With operations almost exclusively in the State of Hawaii, it is advantageous that our Board be composed largely of members who live and work in the state and have firsthand knowledge of and experience with our customer base and the political and regulatory environment. Since a large pool of potential candidates for Board membership come from Hawaii, the Board benefits from the unique racial diversity that exists in this state. If the shareholders vote to elect the four director nominees proposed by the Board for election at the Annual Meeting, the resulting composition of the Board would be as follows: four directors (or 44.4%) who are Caucasian, four directors (or 44.4%) who are Asian American and one director (or 11.1%) who is Caucasian, Asian American and native Hawaiian.

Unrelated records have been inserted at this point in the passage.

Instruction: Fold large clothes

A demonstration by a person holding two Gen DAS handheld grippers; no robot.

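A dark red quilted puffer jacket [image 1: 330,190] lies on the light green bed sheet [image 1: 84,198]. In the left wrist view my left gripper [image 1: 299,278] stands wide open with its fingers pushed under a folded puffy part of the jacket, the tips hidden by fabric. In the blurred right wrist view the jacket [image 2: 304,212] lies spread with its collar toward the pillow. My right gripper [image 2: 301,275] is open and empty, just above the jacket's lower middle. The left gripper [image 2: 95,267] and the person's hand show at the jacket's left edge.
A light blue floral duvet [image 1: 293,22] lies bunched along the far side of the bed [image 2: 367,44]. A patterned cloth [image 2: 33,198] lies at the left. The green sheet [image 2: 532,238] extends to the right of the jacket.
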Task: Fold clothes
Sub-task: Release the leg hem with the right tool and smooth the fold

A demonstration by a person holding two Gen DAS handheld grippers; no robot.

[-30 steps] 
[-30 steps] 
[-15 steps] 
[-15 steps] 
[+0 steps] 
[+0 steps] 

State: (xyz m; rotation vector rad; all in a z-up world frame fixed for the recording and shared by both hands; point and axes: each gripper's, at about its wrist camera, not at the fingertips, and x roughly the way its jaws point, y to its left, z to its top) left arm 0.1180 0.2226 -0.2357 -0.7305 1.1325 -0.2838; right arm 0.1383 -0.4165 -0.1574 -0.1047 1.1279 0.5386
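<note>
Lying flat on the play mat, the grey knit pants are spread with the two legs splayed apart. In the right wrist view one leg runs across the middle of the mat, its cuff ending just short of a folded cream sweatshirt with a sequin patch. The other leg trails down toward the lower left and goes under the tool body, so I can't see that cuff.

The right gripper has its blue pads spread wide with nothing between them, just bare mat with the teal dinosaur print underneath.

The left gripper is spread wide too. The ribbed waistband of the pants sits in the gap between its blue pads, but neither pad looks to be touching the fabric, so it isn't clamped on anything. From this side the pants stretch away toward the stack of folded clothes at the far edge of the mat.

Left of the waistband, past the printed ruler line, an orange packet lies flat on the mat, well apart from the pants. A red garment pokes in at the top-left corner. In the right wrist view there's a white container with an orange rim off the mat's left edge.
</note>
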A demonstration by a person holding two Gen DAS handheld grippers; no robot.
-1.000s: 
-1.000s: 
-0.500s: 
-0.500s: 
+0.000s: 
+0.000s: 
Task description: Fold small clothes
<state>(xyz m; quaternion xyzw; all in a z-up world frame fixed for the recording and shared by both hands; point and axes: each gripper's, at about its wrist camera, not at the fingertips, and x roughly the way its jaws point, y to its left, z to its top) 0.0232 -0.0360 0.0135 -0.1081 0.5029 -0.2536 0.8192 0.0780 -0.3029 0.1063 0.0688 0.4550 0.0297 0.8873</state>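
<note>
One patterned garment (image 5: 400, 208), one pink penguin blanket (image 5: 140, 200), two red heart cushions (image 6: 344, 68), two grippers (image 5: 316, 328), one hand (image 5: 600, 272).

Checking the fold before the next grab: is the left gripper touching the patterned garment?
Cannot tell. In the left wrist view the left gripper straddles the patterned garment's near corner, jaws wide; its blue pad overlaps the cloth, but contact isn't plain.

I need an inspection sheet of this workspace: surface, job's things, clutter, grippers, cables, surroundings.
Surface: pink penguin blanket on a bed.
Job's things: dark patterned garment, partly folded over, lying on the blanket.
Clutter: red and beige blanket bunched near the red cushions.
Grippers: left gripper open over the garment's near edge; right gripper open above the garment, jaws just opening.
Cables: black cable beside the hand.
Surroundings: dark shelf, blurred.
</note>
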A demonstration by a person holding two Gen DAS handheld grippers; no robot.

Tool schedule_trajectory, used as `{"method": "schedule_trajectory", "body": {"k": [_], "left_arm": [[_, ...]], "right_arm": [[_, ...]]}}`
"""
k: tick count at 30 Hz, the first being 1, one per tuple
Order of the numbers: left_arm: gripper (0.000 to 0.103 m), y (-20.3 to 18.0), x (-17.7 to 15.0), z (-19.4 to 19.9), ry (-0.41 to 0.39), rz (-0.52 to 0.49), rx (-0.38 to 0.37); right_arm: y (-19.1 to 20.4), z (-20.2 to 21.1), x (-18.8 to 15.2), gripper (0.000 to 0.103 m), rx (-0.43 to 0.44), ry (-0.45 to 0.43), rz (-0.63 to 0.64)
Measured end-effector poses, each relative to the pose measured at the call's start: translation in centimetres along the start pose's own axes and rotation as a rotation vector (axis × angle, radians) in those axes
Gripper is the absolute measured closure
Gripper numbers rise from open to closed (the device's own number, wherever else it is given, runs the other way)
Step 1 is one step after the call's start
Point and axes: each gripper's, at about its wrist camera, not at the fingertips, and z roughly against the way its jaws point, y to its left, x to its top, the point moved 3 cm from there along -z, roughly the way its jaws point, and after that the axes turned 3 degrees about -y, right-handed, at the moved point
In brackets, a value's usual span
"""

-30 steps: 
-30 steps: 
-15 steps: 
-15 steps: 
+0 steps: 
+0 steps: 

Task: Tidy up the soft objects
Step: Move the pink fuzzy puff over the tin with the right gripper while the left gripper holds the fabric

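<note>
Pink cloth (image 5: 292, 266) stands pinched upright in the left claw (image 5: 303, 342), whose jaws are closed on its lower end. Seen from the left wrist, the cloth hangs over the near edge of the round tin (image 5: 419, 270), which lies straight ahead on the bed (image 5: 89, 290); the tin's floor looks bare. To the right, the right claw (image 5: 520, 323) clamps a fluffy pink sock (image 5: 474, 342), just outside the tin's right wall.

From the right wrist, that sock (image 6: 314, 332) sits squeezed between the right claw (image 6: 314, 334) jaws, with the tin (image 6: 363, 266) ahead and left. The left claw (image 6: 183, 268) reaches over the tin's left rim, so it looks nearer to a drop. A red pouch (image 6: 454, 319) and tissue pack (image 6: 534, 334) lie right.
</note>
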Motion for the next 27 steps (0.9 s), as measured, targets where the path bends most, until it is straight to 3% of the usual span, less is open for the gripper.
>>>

Two (or 22.2%) of the nine directors are female.

The Board also recognizes that, due to Hawaii's geographic isolation from the continental United States and the comparatively small number of publicly-traded companies, banks and regulated utilities based in Hawaii, the Board also benefits from having among its members directors who have gained business experience at companies located in other states; those Board members contribute valuable information about experiences they have had working at or serving on the boards of other public companies and companies in similar industries, which also contributes to the breadth of perspectives on the Board.

Director resignation policies

Through its Corporate Governance Guidelines, the Board requires its members to submit a letter of resignation for consideration by the Board in certain circumstances. A director must tender his or her resignation in the event of a significant change in the director's principal employment and at the end of the term during which the director reaches age 75. In addition to the evaluation process discussed on page 21, requiring a director to submit a letter of resignation in these two circumstances ensures that the Board examines whether a director's skills, expertise and attributes continue to provide value over time.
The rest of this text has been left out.